Work to complete:
Pull out every line from the listing that has the word "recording".

Data excerpt:
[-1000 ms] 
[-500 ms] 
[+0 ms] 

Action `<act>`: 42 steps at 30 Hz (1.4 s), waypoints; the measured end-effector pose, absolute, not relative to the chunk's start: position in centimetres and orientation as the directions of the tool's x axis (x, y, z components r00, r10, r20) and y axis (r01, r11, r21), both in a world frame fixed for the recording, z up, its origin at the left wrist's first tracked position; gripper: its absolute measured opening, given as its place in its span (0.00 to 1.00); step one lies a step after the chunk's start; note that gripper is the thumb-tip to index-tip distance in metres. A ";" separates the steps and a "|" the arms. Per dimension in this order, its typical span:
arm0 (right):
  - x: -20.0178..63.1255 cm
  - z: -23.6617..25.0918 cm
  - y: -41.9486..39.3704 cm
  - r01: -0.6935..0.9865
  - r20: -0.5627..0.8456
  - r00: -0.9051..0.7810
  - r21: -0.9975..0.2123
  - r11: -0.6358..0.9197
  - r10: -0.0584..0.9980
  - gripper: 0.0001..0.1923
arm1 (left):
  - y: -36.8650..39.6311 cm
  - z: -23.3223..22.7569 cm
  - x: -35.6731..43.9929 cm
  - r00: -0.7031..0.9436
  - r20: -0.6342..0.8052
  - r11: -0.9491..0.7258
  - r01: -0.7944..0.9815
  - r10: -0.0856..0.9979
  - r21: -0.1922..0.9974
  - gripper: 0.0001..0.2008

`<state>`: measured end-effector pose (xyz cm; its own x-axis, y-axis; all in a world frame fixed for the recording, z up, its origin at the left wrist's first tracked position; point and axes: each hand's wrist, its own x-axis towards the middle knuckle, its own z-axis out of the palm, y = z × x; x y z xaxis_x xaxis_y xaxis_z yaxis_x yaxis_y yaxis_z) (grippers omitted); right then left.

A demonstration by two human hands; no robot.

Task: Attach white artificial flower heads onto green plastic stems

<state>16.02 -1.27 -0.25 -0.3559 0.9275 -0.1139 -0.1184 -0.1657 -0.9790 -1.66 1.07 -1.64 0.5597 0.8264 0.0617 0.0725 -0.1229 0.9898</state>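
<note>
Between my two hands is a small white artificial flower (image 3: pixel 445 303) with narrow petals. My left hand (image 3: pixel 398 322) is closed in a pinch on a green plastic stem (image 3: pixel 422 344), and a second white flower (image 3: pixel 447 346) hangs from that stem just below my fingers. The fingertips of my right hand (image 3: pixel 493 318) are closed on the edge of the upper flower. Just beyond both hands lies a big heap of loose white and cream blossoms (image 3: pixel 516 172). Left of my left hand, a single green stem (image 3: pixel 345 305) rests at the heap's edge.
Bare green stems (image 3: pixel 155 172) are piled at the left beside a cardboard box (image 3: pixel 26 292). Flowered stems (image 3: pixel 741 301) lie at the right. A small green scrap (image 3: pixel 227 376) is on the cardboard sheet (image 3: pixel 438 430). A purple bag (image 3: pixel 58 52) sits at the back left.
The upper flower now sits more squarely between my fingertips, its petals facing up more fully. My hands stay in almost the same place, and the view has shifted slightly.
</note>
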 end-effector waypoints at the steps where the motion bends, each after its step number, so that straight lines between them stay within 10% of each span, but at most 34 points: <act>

Solved problem:
Action `<act>`: 42 steps at 30 Hz (1.4 s), waypoints; the measured end-effector pose, absolute, not relative to the chunk's start: position in centimetres and orientation as the directions of the tool's x axis (x, y, z components r00, r10, r20) and y axis (r01, r11, r21), both in a world frame fixed for the recording, z up, its origin at the left wrist's first tracked position; gripper: its absolute measured opening, given as its place in its span (0.00 to 1.00); step one lies a step after the chunk's start; note that gripper is the thumb-tip to index-tip distance in metres. A ";" separates the steps and a "|" the arms. Per dimension in this order, its typical span:
`<state>`: measured end-effector pose (xyz cm; its own x-axis, y-axis; all in a world frame fixed for the recording, z up, its origin at the left wrist's first tracked position; point and axes: each hand's wrist, its own x-axis towards the middle knuckle, its own z-axis out of the palm, y = z × x; x y z xaxis_x xaxis_y xaxis_z yaxis_x yaxis_y yaxis_z) (grippers omitted); right then left.

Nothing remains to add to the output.